**About this task**
Go through the listing and set it down exactly, leaving out its pictures.

**Information provided**
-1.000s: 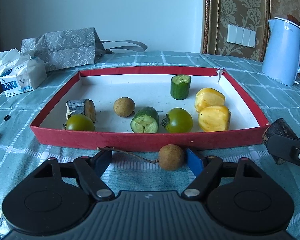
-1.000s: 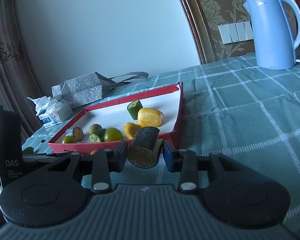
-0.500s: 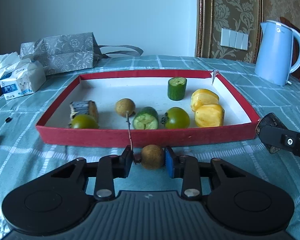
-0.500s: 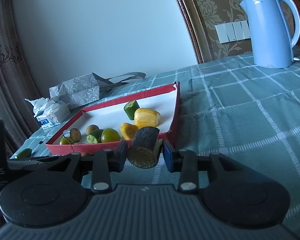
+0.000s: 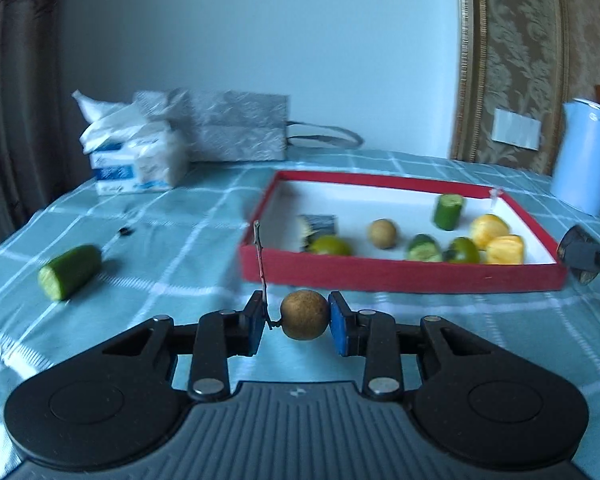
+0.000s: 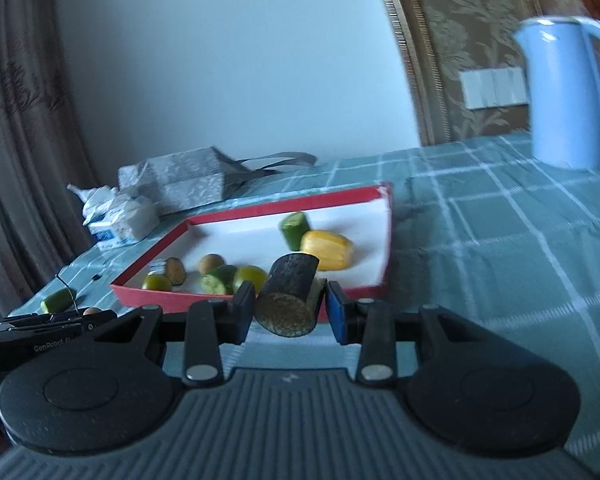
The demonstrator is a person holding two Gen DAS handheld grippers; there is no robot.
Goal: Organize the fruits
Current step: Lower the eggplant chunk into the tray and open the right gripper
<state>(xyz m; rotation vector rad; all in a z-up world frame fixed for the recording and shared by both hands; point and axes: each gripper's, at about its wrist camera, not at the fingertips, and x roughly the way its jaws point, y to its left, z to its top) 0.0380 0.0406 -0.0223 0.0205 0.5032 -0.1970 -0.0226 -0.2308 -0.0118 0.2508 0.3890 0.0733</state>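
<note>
On the checked cloth of the desk (image 5: 380, 168), a cucumber piece (image 5: 70, 271) lies alone at far left, well apart from the red tray (image 5: 400, 276) holding green tomatoes, cucumber chunks, a longan and yellow fruit. The left tool (image 5: 296, 322) is clamped on a brown longan (image 5: 304, 314), its stem (image 5: 260, 264) sticking up beside the left pad, just short of the tray's near wall. At right, the right tool (image 6: 290, 312) grips a dark-skinned chunk (image 6: 290, 300) before the tray (image 6: 384, 248), a blue kettle (image 6: 564, 96) behind.

Black linkage arms, blue jaws pads (image 5: 339, 330), silver screws, ribbed grey body
</note>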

**Your response**
-1.000s: 
-1.000s: 
-0.500s: 
-0.500s: 
+0.000s: 
+0.000s: 
The demonstrator is a person holding two Gen DAS handheld grippers; there is no robot.
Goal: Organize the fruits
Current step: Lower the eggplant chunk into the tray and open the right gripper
<state>(xyz m; rotation vector rad; all in a z-up world frame fixed for the recording and shared by both hands; point and axes: each gripper's, at about its wrist camera, not at the fingertips, and x roughly the way its jaws point, y to its left, z to its top) 0.0380 0.0406 -0.0223 0.0205 0.5032 -0.1970 -0.0226 -0.2308 -0.0118 0.2508 0.3890 0.0733</state>
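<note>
On the checked cloth of the desk (image 5: 380, 168), a cucumber piece (image 5: 70, 271) lies alone at far left, well apart from the red tray (image 5: 400, 276) holding green tomatoes, cucumber chunks, a longan and yellow fruit. The left tool (image 5: 296, 322) is clamped on a brown longan (image 5: 304, 314), its stem (image 5: 260, 264) sticking up beside the left pad, just short of the tray's near wall. At right, the right tool (image 6: 290, 312) grips a dark-skinned chunk (image 6: 290, 300) before the tray (image 6: 384, 248), a blue kettle (image 6: 564, 96) behind.

Black linkage arms, blue jaws pads (image 5: 339, 330), silver screws, ribbed grey body
</note>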

This is the complete output for the exercise.